(Exercise goal): Return, unchanged, every line starting at the one with "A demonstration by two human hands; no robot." and running through the last line of the material below, with nothing else added.

++++++++

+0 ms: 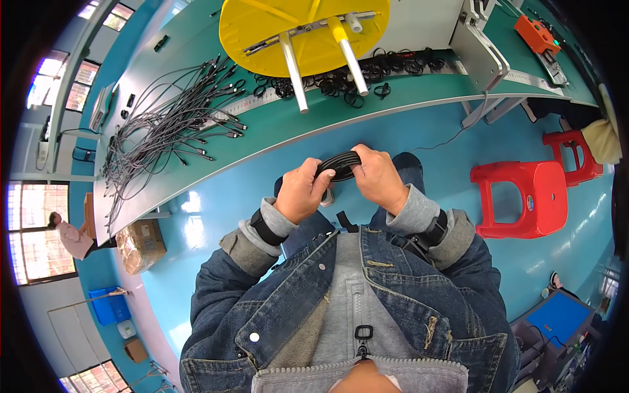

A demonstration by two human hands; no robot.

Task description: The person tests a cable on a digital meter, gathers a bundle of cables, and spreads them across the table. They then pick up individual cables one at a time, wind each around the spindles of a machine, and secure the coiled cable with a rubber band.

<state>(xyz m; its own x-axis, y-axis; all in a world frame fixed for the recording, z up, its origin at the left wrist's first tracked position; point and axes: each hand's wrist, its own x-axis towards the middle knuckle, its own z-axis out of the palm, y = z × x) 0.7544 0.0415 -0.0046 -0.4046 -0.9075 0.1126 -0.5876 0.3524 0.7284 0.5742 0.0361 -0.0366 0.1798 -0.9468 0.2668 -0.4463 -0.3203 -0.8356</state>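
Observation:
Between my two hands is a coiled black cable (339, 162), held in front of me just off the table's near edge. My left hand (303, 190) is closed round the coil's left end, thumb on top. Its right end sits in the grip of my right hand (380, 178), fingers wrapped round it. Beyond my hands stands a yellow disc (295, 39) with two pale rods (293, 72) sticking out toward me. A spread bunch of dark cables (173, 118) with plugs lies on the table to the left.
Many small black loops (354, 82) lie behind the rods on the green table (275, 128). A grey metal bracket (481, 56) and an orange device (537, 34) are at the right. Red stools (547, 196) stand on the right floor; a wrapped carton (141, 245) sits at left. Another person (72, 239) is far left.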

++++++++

(Solved exercise):
A demonstration by two human hands; no robot.

Task description: The person tests a cable on a digital meter, gathers a bundle of cables, and spreads them across the table. They then pick up individual cables one at a time, wind each around the spindles of a machine, and secure the coiled cable with a rubber band.

<state>(xyz m; its own x-axis, y-axis; all in a world frame fixed for the recording, z up, its origin at the left wrist's first tracked position; point and axes: each hand's wrist, its own x-axis towards the middle knuckle, its own z-axis out of the palm, y = z × x) 0.7544 0.0415 -0.0046 -0.4046 -0.9075 0.1126 -0.5876 0.3524 0.7284 0.5742 0.0361 -0.0366 0.1798 -0.9468 0.2668 -0.4463 -0.3203 -0.8356</state>
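Observation:
Between my two hands is a coiled black cable (339, 162), held in front of me just off the table's near edge. My left hand (303, 190) is closed round the coil's left end, thumb on top. Its right end sits in the grip of my right hand (380, 178), fingers wrapped round it. Beyond my hands stands a yellow disc (295, 39) with two pale rods (293, 72) sticking out toward me. A spread bunch of dark cables (173, 118) with plugs lies on the table to the left.
Many small black loops (354, 82) lie behind the rods on the green table (275, 128). A grey metal bracket (481, 56) and an orange device (537, 34) are at the right. Red stools (547, 196) stand on the right floor; a wrapped carton (141, 245) sits at left. Another person (72, 239) is far left.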

That finishes the answer to the exercise.